**Your objective**
Use the entries below and reproduce exactly the lines from the one containing "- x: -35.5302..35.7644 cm" down to the one containing "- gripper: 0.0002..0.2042", both of them included.

::: Data extract :::

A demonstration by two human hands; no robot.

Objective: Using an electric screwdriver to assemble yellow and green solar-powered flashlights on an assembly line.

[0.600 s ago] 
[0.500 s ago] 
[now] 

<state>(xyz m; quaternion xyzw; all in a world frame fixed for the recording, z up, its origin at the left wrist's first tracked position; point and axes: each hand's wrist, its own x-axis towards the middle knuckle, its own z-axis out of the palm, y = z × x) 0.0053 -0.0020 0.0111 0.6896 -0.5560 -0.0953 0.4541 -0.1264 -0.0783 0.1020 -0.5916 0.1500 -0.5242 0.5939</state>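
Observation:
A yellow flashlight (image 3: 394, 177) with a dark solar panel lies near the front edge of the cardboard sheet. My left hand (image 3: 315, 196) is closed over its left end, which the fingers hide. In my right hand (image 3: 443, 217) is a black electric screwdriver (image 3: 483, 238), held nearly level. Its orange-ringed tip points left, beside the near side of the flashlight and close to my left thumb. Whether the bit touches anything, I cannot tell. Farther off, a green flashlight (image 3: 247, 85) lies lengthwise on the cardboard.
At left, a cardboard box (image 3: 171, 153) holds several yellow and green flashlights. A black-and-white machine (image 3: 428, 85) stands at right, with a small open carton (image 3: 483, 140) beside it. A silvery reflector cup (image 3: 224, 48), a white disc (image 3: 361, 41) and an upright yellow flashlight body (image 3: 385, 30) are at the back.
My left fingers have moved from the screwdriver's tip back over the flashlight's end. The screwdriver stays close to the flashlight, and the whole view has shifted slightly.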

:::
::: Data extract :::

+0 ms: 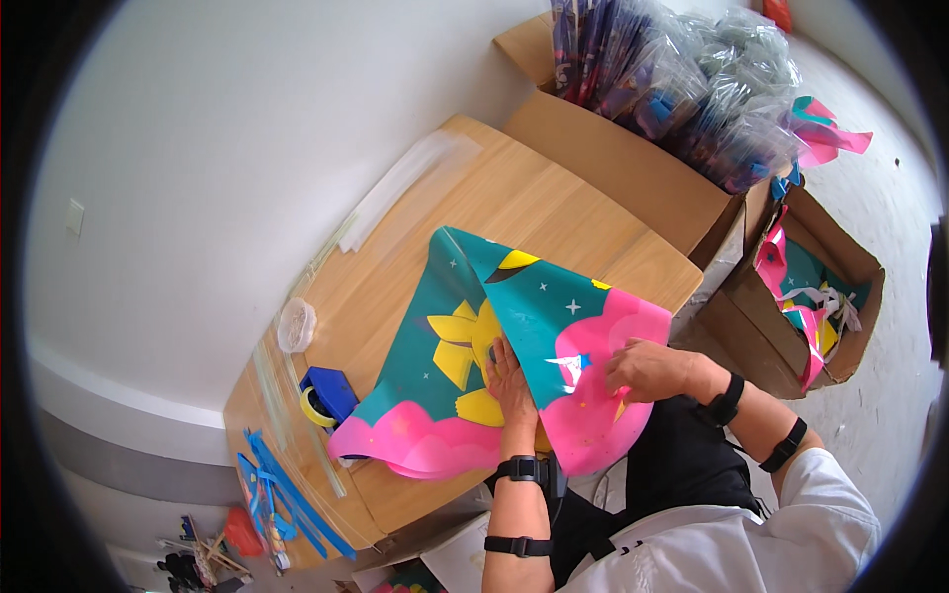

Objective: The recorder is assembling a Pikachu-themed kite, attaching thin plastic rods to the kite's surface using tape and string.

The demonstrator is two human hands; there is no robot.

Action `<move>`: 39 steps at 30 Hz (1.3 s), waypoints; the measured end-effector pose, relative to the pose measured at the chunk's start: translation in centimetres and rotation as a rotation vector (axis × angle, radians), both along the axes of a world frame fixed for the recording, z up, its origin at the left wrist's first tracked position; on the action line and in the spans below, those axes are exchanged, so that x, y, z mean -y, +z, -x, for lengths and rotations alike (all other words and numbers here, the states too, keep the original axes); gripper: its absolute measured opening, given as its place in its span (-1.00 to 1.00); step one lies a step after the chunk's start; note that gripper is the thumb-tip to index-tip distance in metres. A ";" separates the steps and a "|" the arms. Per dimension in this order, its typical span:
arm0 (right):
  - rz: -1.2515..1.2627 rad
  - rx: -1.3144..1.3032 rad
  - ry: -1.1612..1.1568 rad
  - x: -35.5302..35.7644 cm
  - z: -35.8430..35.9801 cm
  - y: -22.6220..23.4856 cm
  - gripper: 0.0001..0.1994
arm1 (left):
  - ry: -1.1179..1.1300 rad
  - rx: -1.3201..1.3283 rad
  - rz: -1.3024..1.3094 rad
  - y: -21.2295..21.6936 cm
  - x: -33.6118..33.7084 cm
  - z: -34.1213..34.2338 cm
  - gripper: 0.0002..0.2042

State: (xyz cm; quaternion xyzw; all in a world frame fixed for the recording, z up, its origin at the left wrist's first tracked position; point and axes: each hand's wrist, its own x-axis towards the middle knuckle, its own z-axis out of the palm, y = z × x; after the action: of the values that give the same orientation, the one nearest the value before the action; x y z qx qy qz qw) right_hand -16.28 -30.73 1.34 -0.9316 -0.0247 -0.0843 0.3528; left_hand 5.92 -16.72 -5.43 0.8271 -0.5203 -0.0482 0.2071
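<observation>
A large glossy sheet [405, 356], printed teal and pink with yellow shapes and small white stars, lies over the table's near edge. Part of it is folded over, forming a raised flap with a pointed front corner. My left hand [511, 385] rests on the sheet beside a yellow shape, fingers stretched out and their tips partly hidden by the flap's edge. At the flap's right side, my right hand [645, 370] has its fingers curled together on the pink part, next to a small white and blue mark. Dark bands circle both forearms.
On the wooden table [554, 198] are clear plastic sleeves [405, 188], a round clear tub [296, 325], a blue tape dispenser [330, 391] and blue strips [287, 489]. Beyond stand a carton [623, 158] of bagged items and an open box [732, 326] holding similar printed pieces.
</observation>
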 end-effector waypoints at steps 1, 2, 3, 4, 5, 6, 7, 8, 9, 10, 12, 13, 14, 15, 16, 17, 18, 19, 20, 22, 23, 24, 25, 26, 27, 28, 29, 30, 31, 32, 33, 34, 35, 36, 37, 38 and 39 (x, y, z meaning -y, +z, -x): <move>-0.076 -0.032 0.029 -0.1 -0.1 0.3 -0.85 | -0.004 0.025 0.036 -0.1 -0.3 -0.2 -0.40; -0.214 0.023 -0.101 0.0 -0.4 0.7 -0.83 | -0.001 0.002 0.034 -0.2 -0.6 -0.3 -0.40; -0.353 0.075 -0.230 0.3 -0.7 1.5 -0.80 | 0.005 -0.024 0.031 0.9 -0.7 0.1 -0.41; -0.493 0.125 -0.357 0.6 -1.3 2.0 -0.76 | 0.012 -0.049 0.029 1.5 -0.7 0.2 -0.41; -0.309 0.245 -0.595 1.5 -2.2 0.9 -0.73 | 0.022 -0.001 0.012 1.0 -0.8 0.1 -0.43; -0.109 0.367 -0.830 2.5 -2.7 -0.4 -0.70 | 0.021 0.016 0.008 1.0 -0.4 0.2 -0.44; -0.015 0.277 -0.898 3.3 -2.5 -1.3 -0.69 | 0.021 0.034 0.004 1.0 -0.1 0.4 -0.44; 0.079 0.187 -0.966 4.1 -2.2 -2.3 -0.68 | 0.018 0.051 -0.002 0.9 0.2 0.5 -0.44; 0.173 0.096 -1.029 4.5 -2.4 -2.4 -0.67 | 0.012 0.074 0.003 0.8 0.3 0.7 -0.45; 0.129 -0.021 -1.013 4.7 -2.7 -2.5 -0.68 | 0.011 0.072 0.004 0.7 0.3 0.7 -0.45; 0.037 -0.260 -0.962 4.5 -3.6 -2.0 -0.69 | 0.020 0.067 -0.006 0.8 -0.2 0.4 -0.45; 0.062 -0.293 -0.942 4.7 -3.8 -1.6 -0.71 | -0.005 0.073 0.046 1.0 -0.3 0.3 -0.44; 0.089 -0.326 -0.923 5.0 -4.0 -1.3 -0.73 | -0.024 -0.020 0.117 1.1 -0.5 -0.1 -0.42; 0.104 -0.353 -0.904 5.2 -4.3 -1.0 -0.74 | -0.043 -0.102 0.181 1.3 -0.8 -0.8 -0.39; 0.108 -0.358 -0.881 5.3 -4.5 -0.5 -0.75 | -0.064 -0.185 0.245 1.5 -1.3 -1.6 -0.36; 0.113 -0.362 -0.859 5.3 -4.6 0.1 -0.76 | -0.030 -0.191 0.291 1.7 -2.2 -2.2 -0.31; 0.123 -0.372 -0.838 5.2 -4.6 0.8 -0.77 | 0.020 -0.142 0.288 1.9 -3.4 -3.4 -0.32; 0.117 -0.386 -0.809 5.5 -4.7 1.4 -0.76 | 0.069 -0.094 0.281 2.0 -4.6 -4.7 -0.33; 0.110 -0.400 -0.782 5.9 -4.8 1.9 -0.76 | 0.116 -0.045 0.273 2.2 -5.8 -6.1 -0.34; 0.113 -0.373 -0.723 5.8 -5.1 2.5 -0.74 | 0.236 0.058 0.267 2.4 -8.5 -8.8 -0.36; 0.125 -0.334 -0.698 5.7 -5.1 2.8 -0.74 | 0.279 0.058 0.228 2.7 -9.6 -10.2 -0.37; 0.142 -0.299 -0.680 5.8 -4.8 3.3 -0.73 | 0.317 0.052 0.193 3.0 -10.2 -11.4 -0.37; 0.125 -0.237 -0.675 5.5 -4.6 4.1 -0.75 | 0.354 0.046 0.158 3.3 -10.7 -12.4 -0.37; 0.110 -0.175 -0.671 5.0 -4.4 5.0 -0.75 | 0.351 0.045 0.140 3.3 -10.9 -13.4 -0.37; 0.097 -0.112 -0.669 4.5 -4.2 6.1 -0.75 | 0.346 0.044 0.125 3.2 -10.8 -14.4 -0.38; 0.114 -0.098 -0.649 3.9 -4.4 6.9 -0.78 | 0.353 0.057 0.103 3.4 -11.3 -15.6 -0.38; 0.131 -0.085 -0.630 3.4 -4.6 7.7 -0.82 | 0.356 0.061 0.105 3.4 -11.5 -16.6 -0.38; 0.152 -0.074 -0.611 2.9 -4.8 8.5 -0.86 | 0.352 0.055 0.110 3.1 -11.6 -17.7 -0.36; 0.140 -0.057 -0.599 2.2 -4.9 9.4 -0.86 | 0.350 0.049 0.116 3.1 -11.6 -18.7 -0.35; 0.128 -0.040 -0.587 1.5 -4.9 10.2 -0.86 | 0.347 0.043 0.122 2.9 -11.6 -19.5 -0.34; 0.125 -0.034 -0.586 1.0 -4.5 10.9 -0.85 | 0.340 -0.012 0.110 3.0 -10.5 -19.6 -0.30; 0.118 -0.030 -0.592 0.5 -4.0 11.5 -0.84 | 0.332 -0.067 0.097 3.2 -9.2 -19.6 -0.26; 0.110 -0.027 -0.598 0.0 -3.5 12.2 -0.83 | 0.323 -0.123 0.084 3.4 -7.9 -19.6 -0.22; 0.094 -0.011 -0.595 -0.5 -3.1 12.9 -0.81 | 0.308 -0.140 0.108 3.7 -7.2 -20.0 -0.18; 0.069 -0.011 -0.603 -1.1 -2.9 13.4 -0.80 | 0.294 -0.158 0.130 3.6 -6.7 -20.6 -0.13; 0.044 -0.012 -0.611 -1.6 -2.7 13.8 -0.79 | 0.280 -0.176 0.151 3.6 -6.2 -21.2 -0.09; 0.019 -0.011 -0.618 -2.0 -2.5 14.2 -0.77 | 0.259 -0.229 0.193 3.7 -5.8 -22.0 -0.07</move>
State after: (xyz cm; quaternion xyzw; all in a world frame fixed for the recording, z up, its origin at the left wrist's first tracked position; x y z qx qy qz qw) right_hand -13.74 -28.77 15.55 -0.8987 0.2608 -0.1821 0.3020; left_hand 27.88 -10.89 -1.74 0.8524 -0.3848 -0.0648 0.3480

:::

**Task result**
  - x: -35.5302..35.7644 cm
  - z: -35.8430..35.9801 cm
  - y: -22.6220..23.4856 cm
  - gripper: 0.0001..0.1994
arm1 (left):
  - ry: -1.1179..1.1300 rad
  - rx: -1.3201..1.3283 rad
  - rz: -1.3024..1.3094 rad
  - y: -21.2295..21.6936 cm
  - x: -33.6118..33.7084 cm
  - z: -34.1213..34.2338 cm
  - gripper: 0.0002..0.2042

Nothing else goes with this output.